The self-built Parkinson’s disease (PD) dataset used in this study has several limitations. Firstly, the dataset is relatively small in size, comprising gait video data from only 44 PD patients and 42 healthy controls. This limited sample size may restrict the generalizability of our findings to a broader population. Secondly, the dataset exhibits restricted variability, as it was collected under controlled clinical settings with a fixed \(90^{\circ }\) viewpoint. Real-world scenarios often involve more complex and dynamic environments, such as varying lighting conditions, different walking surfaces, and multiple viewpoints. Additionally, due to the inherent homogeneity of the small-scale dataset, there is a risk of overfitting when applying other high-performing large-scale models. In future work, we will be committed to collecting data under more diverse and complex scenario conditions to enhance the robustness and applicability of the model in real-world applications.

This study solely relies on silhouette-based gait recognition, which has inherent limitations. While silhouettes provide a useful representation of gait patterns, they exclude other key clinical indicators relevant to Parkinson’s disease assessment, such as freezing episodes and tremors. These indicators typically require data from multiple sources, like wearable sensors and physiological measurements. Omitting such data may limit our model’s ability to comprehensively capture Parkinson’s symptoms. Moreover, silhouette extraction is sensitive to background variations and occlusions, which can affect the accuracy of gait feature extraction. Future research will explore multimodal data analysis to complement silhouette-based methods and provide a more comprehensive assessment of Parkinson’s disease.

Conclusion

In this work, we propose the Gait Recognition Expert with Multi-Focus Fusion-enhanced GaitBase, a hybrid architecture integrating four specialized expert subnetworks—Global-Info Expert, Spatio-Temporal Expert, Local Motion Expert, and Contour Expert—into the backbone GaitBase, which enhances feature extraction and gait recognition accuracy by enabling dynamic adaptation to irregular gait patterns. This advancement on data processing flow significantly enhances the model’s accuracy in gait recognition tasks. We conducted extensive comparative and ablation experiments on the renowned CASIA-B and OU-MVLP datasets, demonstrating the model’s robustness and superiority from various perspectives. Furthermore, through transfer learning tasks on our self-built gait contour dataset of Parkinson’s patients and non-patients, we achieved effective identification of Parkinson’s patients, further validating the model’s effectiveness.

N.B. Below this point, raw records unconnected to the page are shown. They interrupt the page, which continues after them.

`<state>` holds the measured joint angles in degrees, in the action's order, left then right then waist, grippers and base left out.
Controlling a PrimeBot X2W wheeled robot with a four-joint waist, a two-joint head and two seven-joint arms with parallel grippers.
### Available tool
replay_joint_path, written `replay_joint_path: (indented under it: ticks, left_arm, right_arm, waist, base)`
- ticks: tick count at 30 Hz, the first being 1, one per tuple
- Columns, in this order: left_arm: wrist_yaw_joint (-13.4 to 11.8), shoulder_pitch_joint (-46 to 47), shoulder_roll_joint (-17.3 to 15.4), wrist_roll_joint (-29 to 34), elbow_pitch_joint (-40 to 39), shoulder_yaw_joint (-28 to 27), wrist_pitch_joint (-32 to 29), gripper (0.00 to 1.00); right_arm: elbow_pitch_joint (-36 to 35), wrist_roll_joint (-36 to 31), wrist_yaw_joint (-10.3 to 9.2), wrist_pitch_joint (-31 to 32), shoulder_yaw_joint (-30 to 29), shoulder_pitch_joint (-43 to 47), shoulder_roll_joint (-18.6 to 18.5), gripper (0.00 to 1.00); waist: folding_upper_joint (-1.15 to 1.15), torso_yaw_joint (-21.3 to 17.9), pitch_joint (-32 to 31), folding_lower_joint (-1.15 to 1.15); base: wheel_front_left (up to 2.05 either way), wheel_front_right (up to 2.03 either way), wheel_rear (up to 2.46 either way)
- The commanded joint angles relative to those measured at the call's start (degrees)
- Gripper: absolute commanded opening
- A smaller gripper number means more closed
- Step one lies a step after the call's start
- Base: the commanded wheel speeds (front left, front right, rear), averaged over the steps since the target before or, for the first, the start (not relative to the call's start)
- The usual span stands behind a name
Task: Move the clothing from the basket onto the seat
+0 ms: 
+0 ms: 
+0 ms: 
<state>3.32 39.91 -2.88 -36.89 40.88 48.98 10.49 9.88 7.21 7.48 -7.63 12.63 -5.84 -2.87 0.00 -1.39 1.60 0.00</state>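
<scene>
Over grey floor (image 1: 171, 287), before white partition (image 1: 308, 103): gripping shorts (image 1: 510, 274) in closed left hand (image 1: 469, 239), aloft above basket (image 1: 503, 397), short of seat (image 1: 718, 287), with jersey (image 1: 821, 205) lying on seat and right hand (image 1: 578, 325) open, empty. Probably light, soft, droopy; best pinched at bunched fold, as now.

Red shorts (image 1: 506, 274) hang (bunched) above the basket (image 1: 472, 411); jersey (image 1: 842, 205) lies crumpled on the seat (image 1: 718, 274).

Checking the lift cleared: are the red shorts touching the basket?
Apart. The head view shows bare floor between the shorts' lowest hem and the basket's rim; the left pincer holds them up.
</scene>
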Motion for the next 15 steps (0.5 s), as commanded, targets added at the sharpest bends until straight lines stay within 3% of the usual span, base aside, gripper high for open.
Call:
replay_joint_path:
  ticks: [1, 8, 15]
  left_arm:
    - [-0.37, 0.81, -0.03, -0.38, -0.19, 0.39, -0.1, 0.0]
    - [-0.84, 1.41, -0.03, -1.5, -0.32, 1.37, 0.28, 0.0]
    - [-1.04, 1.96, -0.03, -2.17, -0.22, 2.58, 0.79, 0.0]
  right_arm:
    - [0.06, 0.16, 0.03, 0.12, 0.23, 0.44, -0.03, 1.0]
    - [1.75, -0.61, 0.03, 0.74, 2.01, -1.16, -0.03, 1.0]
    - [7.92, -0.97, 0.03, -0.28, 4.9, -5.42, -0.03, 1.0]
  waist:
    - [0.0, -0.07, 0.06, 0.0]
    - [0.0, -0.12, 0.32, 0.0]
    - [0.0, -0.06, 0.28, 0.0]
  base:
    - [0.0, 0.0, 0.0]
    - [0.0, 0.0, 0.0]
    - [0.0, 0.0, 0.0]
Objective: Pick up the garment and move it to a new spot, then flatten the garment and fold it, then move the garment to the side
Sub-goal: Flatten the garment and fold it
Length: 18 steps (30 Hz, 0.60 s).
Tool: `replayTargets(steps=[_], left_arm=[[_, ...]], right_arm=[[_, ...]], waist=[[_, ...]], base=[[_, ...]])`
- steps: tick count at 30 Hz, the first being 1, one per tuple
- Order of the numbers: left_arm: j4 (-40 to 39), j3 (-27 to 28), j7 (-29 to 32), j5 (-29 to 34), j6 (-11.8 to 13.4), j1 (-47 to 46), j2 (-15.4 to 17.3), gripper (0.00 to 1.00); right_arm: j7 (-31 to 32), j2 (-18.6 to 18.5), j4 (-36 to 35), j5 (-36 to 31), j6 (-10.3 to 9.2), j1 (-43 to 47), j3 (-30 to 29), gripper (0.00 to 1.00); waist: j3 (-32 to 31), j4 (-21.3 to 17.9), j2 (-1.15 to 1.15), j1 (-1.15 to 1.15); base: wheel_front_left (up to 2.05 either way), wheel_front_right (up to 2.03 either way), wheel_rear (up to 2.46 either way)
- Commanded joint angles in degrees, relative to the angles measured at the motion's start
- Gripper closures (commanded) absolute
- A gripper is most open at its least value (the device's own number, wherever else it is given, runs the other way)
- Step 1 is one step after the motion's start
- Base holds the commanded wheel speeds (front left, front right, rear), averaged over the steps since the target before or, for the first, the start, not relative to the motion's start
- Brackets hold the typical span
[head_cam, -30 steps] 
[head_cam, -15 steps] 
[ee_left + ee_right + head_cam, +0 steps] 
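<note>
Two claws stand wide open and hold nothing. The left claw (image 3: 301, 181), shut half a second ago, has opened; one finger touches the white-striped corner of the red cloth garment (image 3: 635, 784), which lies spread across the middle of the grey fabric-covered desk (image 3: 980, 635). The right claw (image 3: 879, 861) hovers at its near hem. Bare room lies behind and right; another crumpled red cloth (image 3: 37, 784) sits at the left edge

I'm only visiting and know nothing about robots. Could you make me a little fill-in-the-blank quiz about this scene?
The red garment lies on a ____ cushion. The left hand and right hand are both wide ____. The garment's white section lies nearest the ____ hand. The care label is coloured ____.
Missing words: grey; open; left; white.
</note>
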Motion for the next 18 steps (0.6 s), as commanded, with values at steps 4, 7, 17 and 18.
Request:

In the forthcoming research endeavors, we intend to compile a comprehensive dataset of gait data encompassing various acquisition angles (e.g., lateral, frontal, and multi-camera synchronous captures) and diverse environmental conditions (such as indoor and outdoor settings, varying ground materials, and different lighting scenarios), which initiative is designed to augment the model’s practical utility, thereby enhancing its capability to navigate the complexities inherent in real-world applications effectively. Additionally, we will investigate the model’s effectiveness in clinical trials and assess its application potential in actual medical settings. This study not only offers a novel technical approach for the automatic diagnosis of Parkinson’s disease but also paves the way for the application of gait recognition technology in other domains.